Shareholders Likely to Gain ‘Poison Pill’ Case Clout


Shareholder activists are poised to win a strong legal boost in their long battle against the favorite anti-takeover technique of embattled company directors, the so-called poison pill.

A Denver-based federal appeals court is expected to rule shortly that stockholders have the power to block some boards from adopting the takeover defense, which usually makes hostile takeovers prohibitively expensive by allowing targets to flood the market with new shares.

The first federal appellate ruling on the issue will come from the U.S. 10th Circuit Court of Appeals. That court had asked the Oklahoma Supreme Court to advise it on whether a binding resolution approved by a majority of grocery distributor Fleming Cos. shareholders violated state law, as Oklahoma City-based Fleming claimed.

On Tuesday, the Oklahoma high court voted 9-0 to tell the 10th Circuit that the resolution barring poison pills at Fleming without previous shareholder approval was valid, as a lower federal judge had found.


“I am more than a little surprised,” said University of Virginia law professor Michael Dooley. “It’s a huge shot in the arm for shareholders.” Dooley said the 10th Circuit would have to follow the state court’s guidance, as the issue concerns state law.

The anticipated rubber-stamp by the 10th Circuit would be binding only in its six-state region, and only companies incorporated under Oklahoma law are immediately affected. But the opinion is likely to prompt shareholder activists and takeover-stock traders to submit similar binding anti-poison pill resolutions at companies incorporated elsewhere, to test their legality in other courts.

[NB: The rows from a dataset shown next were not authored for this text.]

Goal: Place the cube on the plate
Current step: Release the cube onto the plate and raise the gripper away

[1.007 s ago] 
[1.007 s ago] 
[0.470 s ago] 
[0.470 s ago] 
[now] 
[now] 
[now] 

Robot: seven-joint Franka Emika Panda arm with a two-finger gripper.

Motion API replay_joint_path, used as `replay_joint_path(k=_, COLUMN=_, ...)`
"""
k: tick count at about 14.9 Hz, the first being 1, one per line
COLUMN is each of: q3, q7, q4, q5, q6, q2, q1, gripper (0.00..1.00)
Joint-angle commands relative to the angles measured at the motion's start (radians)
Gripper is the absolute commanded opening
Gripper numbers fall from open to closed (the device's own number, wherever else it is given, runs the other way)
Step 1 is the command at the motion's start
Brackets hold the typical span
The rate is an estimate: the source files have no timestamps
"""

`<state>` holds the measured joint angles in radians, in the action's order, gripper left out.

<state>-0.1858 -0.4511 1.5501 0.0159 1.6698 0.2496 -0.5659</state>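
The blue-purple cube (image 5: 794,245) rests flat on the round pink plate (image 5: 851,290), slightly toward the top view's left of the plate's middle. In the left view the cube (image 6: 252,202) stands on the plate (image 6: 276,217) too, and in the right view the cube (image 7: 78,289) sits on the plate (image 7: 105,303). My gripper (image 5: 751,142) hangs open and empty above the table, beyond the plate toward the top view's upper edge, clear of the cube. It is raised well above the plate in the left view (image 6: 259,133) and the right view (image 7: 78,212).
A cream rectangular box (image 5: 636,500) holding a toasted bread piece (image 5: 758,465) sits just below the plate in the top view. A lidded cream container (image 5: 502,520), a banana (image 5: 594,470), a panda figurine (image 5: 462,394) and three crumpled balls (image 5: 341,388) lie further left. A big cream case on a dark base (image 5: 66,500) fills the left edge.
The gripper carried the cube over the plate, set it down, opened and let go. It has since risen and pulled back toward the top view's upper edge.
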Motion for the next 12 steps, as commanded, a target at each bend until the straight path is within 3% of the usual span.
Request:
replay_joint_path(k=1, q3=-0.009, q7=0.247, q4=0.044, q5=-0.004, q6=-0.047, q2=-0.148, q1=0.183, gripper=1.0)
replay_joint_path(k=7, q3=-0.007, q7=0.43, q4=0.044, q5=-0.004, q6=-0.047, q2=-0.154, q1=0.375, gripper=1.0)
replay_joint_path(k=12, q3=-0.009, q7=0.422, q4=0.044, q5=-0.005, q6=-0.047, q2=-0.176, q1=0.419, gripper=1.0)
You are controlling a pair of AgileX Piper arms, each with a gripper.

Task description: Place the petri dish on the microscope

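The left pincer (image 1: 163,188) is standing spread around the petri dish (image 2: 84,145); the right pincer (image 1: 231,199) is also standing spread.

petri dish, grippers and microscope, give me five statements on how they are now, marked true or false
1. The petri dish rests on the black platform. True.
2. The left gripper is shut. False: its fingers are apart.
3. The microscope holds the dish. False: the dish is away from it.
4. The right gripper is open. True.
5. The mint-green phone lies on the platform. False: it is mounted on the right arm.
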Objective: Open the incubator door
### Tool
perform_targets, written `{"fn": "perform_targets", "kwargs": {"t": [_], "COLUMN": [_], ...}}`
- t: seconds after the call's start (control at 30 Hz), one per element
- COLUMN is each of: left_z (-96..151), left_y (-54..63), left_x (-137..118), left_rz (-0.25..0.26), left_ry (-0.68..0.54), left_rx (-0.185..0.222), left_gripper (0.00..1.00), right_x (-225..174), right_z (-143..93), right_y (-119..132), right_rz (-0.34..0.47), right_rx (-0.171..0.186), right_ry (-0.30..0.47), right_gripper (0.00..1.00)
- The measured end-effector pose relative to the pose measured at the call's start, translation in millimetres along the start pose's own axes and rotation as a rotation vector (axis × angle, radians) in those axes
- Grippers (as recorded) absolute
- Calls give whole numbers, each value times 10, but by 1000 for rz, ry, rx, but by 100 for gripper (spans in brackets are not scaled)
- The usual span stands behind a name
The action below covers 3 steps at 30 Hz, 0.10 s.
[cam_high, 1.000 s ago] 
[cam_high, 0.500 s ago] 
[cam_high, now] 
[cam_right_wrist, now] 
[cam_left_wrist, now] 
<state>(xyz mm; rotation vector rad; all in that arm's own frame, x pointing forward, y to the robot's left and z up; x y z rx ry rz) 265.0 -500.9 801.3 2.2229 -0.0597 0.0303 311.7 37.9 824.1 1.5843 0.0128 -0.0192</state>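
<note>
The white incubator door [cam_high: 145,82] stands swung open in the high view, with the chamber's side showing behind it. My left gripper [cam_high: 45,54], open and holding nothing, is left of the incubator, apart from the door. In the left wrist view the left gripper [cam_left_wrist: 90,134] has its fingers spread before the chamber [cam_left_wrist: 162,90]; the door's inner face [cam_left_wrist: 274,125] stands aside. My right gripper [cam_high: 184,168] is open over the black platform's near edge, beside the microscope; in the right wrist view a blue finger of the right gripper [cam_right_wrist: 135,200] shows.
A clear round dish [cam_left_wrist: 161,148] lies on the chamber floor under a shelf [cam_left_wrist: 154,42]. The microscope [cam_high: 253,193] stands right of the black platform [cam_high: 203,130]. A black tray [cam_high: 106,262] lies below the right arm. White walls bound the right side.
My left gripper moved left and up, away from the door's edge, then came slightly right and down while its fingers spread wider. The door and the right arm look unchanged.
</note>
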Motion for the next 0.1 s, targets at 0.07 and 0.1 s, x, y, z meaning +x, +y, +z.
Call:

At least 10 shareholders already have proposed such measures this proxy season at companies including J.C. Penney, GTE, Quaker Oats and US West. Many more will now act this year or next, said Sarah Teslik, executive director of the Council of Institutional Investors in Washington. “This is huge. We will . . . switch from precatory [advisory] proposals to binding proposals.”

Patrick McGurn, of proxy advisor Institutional Shareholder Services, compared the development to California’s voter-referendum system. “If you don’t like what your elected officials are doing, in essence you go over their heads,” he said. “This is the continuation of that referendum concept into corporate America, and it’s likely to continue and grow over time.”

The sudden legal turn against directors’ power emerged from an Oklahoma battlefield already abandoned by both sides.

The troubles at Fleming began several years ago when chains it sold groceries to accused the company of inflating its charges in certain contracts. That fueled a series of expensive settlements.

Earlier, as the company’s shares tumbled, the International Brotherhood of Teamsters proposed a typical shareholder advisory resolution in 1995 urging the board to drop its poison pill and thus boost the possibility of a takeover of the firm. The measure passed easily, but the board kept the pill nonetheless.

The next year, the Teamsters tried something new: a binding resolution to change Fleming’s bylaws. The company argued that such a proposal would illegally restrict directors’ power, and it refused to submit it to a shareholder vote until it was forced to by a federal trial judge.


The measure then passed, and Fleming appealed to the Denver court. The company, which has long since dropped its pill and last year replaced its CEO, said it doesn’t intend to appeal an adverse ruling by the 10th Circuit.

Under Tuesday’s court ruling, there are two exceptions to when shareholders can forcibly prevent poison pills. One is when a company’s charter explicitly gives only directors control. Most firms don’t have that provision, according to Institutional Shareholder Services.

The other exception is when state law expressly gives directors the right to create pills, which are known formally as shareholder rights plans.

By the Oklahoma court’s count, 24 states have such statutes, including New York. But Oklahoma, California and Delaware--where most of the country’s Fortune 500 companies are incorporated--have no such laws.